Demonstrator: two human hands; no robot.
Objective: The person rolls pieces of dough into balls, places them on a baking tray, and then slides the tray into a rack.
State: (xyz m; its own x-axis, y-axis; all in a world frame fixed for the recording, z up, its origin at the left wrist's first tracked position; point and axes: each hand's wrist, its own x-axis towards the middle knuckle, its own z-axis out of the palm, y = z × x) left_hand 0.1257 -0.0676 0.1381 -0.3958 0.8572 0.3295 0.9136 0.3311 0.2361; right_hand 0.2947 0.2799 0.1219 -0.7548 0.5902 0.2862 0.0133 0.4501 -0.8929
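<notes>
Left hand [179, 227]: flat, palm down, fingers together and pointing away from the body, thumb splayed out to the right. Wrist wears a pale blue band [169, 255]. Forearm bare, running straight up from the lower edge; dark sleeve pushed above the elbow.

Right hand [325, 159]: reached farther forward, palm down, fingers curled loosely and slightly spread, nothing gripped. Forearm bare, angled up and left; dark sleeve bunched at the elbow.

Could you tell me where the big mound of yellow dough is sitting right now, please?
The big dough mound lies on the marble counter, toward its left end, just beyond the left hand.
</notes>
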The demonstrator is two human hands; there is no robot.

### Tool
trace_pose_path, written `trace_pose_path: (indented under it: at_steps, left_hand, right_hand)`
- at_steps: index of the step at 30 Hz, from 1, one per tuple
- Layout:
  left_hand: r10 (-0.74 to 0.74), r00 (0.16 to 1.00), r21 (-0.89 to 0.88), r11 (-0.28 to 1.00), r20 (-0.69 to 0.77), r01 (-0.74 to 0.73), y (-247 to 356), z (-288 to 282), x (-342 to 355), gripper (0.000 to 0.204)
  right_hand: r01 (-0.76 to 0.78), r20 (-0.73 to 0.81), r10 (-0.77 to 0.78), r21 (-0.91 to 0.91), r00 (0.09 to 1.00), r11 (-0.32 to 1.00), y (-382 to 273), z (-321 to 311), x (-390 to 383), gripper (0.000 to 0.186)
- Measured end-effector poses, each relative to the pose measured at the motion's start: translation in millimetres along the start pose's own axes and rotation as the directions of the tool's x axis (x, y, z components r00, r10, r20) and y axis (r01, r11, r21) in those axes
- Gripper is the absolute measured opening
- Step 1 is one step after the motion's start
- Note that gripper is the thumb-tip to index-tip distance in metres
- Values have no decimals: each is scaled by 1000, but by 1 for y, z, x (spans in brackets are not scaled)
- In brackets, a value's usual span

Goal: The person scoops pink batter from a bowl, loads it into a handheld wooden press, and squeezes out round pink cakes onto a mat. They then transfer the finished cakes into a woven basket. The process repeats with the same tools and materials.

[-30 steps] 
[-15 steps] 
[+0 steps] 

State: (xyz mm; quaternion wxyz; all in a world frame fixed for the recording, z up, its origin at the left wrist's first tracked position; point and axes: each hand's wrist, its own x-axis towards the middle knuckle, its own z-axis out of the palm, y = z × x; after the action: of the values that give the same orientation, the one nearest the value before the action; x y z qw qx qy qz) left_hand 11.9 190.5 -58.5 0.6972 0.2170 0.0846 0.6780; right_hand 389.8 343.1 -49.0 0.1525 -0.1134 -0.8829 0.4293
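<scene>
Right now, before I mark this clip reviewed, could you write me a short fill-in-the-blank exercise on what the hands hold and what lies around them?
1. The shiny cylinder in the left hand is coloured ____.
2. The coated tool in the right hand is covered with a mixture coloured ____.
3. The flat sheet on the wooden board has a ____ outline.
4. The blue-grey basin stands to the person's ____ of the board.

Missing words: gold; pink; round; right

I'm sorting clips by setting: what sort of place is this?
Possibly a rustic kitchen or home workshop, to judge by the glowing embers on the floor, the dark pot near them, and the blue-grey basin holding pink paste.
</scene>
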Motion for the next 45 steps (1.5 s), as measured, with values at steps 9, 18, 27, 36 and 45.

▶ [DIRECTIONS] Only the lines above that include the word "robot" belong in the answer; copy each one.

▶ [REPLY]
Demonstrator: two human hands; no robot.
The demonstrator is two human hands; there is no robot.

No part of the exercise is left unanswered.